In the fall of 1977, he arranged with Berkley Medallion to put out three Conan paper- and hardbacks of Conan stories edited by Karl Edward Wagner, the first Conan series without any posthumous revisions and pastiches, which previous collections had in excess.

Lord published a few REH collections on his own, such as the periodical The Howard Collector #1–18 and the chapbook Etchings in Ivory. In The Howard Collector, from 1961 to 1973, Lord featured previously unpublished (or very rare) pieces by Howard, letters by REH and those who knew him, indices of poems and stories, reprints of articles related to Howard, and news about upcoming publications and other events. Thereafter, he published similar material in fanzines of the Robert E. Howard United Press Association, the Hyperborian League, and the Esoteric Order of Dagon (an amateur press association primarily concerned with the writings of H. P. Lovecraft).

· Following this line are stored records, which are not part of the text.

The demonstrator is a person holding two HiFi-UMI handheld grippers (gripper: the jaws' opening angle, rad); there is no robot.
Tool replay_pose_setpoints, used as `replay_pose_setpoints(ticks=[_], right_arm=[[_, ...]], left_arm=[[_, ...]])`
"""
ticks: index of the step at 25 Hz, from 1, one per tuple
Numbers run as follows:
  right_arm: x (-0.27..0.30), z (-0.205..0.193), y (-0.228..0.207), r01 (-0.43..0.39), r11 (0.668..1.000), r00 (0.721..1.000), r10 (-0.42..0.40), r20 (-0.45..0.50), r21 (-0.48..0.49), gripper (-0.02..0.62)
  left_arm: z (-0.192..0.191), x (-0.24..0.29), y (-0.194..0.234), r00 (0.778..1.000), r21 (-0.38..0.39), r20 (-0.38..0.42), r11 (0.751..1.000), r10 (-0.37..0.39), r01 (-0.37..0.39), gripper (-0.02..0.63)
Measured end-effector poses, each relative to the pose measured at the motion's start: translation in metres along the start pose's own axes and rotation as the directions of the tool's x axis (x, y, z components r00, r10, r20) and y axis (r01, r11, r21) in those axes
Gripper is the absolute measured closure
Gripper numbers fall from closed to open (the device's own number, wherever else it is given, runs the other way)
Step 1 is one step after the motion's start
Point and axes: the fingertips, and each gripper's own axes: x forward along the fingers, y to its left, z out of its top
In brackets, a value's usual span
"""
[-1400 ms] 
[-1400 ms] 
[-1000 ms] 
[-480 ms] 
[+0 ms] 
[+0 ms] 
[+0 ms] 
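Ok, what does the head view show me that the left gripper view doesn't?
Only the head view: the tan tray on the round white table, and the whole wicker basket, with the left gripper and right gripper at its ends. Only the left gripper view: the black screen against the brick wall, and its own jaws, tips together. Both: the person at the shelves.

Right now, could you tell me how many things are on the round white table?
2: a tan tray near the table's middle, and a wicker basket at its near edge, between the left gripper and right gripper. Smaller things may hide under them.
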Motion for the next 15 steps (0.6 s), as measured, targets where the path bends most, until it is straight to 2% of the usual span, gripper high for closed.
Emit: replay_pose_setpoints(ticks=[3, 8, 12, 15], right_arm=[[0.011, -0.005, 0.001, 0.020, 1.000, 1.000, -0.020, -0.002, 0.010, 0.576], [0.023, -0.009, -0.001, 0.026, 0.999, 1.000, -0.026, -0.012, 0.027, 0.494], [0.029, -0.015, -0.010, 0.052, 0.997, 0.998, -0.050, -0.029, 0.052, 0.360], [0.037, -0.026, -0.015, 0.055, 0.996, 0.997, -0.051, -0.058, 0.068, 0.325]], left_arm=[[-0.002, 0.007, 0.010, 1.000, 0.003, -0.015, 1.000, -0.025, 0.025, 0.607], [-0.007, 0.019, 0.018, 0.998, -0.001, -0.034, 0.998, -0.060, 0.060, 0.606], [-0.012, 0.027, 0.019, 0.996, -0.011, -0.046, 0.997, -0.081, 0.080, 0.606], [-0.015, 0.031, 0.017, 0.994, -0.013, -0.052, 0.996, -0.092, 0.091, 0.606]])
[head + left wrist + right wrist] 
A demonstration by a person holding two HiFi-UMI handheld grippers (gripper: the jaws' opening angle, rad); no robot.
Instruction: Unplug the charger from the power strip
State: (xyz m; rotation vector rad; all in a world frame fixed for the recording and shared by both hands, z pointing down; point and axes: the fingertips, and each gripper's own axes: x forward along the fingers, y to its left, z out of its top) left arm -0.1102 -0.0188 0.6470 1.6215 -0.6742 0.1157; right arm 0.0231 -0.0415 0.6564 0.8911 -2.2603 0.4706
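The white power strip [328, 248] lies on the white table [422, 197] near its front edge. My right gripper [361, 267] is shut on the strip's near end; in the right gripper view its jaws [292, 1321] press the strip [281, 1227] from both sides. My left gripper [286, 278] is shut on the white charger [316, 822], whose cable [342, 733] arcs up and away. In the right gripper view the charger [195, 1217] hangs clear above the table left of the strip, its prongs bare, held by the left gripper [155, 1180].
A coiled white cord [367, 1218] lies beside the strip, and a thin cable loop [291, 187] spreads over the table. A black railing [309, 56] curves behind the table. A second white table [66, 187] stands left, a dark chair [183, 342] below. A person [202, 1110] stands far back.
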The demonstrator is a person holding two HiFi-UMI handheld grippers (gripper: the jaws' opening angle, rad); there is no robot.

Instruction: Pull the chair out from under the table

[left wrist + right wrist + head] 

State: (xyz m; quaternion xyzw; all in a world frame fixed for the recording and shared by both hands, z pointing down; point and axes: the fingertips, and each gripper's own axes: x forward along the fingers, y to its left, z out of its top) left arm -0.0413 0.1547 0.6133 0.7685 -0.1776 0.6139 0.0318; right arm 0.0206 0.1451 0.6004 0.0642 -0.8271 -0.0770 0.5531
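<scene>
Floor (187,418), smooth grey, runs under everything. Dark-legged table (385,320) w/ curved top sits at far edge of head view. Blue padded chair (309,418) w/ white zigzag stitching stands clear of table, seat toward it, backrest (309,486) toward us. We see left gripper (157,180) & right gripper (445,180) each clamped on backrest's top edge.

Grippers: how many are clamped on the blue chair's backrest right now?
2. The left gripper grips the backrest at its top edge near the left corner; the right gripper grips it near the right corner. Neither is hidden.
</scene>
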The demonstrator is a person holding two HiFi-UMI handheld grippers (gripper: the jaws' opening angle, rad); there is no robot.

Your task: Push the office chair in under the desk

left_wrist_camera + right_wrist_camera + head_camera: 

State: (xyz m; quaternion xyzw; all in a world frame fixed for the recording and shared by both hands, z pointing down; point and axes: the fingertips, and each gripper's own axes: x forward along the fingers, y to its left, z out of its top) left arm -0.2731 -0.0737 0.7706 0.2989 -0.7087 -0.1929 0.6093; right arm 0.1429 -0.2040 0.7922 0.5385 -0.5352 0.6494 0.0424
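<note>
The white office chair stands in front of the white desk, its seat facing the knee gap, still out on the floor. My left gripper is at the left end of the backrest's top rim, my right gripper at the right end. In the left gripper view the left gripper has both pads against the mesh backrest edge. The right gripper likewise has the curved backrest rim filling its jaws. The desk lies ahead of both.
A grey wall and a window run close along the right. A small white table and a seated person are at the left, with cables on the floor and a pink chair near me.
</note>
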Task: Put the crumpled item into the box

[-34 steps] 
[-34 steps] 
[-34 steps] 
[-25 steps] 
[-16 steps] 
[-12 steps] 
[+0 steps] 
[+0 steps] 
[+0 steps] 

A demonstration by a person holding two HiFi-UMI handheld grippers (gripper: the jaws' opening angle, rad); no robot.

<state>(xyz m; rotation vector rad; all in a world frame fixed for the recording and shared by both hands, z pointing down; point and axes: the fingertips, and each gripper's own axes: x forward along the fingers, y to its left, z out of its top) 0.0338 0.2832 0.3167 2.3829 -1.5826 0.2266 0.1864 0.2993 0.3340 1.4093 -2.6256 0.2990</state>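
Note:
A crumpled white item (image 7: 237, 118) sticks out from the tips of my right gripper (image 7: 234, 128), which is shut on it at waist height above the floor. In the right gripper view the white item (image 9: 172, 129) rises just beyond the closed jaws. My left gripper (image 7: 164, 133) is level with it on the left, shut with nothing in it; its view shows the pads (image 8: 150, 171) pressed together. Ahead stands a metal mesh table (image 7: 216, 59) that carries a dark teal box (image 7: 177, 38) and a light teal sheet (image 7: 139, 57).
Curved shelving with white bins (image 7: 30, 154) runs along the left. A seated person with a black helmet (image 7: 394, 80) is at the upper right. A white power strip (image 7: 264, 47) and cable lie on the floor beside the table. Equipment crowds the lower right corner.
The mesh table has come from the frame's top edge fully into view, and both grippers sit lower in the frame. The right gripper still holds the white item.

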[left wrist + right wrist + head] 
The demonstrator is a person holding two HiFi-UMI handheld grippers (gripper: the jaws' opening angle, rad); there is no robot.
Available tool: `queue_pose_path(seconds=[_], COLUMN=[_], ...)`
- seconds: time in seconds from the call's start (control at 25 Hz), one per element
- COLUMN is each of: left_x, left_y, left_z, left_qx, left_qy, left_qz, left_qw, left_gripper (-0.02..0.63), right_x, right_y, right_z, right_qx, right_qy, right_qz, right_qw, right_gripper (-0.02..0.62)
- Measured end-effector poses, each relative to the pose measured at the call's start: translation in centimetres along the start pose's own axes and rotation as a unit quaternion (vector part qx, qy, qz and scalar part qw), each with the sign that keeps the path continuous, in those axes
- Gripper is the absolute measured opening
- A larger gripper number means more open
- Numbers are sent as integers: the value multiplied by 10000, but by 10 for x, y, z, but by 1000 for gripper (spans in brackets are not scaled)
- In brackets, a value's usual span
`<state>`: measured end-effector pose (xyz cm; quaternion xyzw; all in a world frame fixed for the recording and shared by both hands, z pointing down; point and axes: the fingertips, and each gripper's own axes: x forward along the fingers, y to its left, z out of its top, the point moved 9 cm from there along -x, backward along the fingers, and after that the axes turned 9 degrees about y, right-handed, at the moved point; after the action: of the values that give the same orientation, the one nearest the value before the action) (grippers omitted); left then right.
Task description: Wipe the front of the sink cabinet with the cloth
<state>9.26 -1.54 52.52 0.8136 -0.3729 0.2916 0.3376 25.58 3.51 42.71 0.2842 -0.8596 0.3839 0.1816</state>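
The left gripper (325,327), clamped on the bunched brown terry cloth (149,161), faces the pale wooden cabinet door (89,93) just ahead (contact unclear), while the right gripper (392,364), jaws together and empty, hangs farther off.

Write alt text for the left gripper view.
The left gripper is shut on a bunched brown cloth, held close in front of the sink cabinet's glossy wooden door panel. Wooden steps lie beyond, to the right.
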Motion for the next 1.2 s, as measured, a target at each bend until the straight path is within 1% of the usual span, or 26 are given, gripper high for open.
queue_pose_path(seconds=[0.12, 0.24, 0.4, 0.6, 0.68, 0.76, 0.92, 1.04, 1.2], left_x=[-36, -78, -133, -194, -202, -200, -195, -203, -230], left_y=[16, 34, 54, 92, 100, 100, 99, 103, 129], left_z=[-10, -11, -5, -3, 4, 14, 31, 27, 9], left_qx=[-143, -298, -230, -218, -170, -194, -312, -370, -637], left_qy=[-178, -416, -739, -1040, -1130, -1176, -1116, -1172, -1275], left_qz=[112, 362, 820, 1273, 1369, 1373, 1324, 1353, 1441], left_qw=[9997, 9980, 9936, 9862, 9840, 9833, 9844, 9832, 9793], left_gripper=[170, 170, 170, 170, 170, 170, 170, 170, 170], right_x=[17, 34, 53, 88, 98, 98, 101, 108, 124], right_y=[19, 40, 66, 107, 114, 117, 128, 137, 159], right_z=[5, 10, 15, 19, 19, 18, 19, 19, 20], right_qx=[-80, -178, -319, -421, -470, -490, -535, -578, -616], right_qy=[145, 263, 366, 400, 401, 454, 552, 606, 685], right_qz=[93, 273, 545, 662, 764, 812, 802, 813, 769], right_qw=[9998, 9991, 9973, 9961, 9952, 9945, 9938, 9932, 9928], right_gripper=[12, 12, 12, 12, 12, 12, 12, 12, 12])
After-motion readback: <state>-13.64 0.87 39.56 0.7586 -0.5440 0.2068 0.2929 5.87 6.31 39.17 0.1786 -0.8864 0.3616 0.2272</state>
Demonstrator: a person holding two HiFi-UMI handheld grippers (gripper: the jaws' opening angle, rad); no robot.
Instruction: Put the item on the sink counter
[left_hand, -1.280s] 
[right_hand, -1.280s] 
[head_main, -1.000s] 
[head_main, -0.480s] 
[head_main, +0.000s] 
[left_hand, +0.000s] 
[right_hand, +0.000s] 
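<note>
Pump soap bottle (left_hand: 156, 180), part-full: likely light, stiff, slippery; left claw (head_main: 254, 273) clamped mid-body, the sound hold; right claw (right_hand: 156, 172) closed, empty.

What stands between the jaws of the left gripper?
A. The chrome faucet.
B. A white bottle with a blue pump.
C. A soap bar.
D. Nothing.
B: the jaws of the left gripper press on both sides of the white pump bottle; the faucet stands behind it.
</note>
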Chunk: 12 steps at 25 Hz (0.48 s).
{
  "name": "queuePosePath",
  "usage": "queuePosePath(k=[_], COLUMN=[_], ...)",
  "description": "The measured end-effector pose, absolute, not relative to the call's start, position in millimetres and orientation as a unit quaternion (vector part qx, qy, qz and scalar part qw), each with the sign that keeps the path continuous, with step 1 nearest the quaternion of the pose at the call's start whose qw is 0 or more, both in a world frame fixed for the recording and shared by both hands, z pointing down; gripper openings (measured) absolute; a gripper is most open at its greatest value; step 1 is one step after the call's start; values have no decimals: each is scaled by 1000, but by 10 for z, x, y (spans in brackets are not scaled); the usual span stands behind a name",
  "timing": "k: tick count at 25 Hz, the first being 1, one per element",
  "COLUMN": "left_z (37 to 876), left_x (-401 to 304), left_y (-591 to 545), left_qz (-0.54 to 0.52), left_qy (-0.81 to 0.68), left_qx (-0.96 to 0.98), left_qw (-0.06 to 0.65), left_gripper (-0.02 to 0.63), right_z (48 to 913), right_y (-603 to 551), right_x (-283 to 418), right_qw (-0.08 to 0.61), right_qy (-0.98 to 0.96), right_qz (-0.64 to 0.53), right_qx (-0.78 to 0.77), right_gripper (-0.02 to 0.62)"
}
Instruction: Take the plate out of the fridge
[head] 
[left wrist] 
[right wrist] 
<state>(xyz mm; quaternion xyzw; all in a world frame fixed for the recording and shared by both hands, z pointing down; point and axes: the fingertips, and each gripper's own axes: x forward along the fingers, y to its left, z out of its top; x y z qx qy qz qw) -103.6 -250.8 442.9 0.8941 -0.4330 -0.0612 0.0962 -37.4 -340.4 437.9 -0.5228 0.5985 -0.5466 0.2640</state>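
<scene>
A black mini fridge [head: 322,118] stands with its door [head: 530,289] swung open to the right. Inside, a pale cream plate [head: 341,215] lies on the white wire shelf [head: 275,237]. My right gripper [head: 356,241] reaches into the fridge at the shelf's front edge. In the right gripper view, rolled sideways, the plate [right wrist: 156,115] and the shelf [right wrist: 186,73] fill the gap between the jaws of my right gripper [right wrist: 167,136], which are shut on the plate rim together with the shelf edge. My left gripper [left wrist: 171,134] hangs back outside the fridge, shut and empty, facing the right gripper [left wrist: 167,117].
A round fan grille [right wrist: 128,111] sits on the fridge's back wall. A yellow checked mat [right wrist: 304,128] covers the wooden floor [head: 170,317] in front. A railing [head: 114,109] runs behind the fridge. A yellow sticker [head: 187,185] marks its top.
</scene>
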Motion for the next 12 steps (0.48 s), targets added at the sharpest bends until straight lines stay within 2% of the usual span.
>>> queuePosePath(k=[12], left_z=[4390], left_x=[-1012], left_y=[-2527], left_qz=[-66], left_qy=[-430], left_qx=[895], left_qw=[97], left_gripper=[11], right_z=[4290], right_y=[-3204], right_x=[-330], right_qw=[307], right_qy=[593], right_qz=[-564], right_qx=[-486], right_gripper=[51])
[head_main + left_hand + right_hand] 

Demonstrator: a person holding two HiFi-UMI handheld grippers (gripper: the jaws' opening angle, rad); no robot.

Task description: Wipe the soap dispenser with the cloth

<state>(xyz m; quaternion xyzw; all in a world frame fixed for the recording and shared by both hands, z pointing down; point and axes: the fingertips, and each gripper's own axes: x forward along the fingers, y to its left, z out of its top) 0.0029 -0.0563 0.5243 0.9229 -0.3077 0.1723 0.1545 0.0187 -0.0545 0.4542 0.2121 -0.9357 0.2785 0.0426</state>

An early admirer of Howard's poetry, Lord published the first Howard poetry collection Always Comes Evening (1957) through famed Arkham House, subsidizing the costs of the printing himself. Later, he was instrumental in the publication of the Howard verse collections Etchings in Ivory (1968), Singers in the Shadows (1970), Echoes from an Iron Harp (1972), The Road to Rome (1972), Verses in Ebony (1975), Night Images (1976), Shadows of Dreams (1989), and A Rhyme of Salem Town and Other Poems (2007).

He published the first comprehensive bibliography of Howard, complete through 1973, in his The Last Celt: A Bio–Bibliography of Robert Ervin Howard (1976), a bible for REH scholars and collectors. The book also contains biographical and autobiographical material about Howard, as well as letters, story synopses and fragments, ephemera, covers illustrating REH stories, and photographs. Lord wrote many articles on Howard (e.g. in The Dark Barbarian). Lord contributed much information to the latest bibliography, The Neverending Hunt (2006, 2008), by Paul Herman and the online bibliography Howardworks.

When Conan Properties was incorporated in 1978 to establish a single entity to deal with Hollywood in negotiations that led to the two Conan movies, Lord served as a corporate director.

== Legacy, honors and personal life ==
Lord befriended, assisted, advised, and mentored two generations of Howard fans, scholars, and editors, providing copies of his typescripts, letters, and vast knowledge to many of them. For his dedication, achievements, and scholarship, Lord received the World Fantasy Convention Award in 1978 and the Lifetime Achievement Award of the fan magazine The Cimmerian, in 2005. The next year, he was Guest of Honor at the Centennial Robert E. Howard Days festival in Howard's hometown of Cross Plains, Texas, and in 2007 was Guest of Honor at PulpCon 36 in Dayton, Ohio. He served as Director Emeritus of the Robert E. Howard Foundation and lived with his wife in Pasadena, Texas, where he died on December 31, 2011. They had a son and a daughter.